WHAT IS BEING ASKED:
Using the listing below, select the lines with the word "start" and copy them.

DATA BLOCK:
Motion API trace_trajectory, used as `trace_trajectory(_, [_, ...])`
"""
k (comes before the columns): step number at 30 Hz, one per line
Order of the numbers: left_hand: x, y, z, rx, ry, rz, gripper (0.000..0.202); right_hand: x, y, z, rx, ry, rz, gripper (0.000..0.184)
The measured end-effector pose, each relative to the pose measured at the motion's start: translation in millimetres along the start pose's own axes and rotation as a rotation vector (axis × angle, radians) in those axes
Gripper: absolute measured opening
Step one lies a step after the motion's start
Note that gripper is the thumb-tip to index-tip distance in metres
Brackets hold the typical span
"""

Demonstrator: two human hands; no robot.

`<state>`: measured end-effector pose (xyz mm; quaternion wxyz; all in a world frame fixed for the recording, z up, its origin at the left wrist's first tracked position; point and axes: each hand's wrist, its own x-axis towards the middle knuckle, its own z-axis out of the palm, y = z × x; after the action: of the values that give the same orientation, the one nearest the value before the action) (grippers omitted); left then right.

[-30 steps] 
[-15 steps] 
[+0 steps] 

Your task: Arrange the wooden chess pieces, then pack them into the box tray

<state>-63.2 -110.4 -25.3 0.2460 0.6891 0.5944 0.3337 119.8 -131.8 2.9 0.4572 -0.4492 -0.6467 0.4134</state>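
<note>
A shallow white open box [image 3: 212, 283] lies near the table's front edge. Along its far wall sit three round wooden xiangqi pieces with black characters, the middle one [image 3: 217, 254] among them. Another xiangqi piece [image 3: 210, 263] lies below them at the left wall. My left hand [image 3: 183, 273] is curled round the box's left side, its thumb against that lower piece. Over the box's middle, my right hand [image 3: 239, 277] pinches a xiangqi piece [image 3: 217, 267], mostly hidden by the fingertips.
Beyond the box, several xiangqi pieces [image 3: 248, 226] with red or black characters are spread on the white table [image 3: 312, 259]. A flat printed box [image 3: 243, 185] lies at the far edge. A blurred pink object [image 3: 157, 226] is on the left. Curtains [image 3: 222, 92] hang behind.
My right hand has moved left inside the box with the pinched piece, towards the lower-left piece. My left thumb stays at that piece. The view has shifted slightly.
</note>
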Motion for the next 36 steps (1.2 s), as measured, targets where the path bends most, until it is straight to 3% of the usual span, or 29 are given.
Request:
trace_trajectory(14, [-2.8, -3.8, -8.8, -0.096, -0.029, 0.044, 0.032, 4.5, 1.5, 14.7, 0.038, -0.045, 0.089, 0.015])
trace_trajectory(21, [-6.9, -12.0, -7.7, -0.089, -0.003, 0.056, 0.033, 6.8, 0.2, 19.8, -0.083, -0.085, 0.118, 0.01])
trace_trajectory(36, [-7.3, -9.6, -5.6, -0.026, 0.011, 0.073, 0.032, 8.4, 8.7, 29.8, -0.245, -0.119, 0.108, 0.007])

EXERCISE OUTPUT:
The measured end-effector pose, each relative to the pose measured at the motion's start: translation in millimetres along the start pose's own axes and rotation as a rotation vector (axis × angle, radians) in those axes
Step one lies a step after the motion's start

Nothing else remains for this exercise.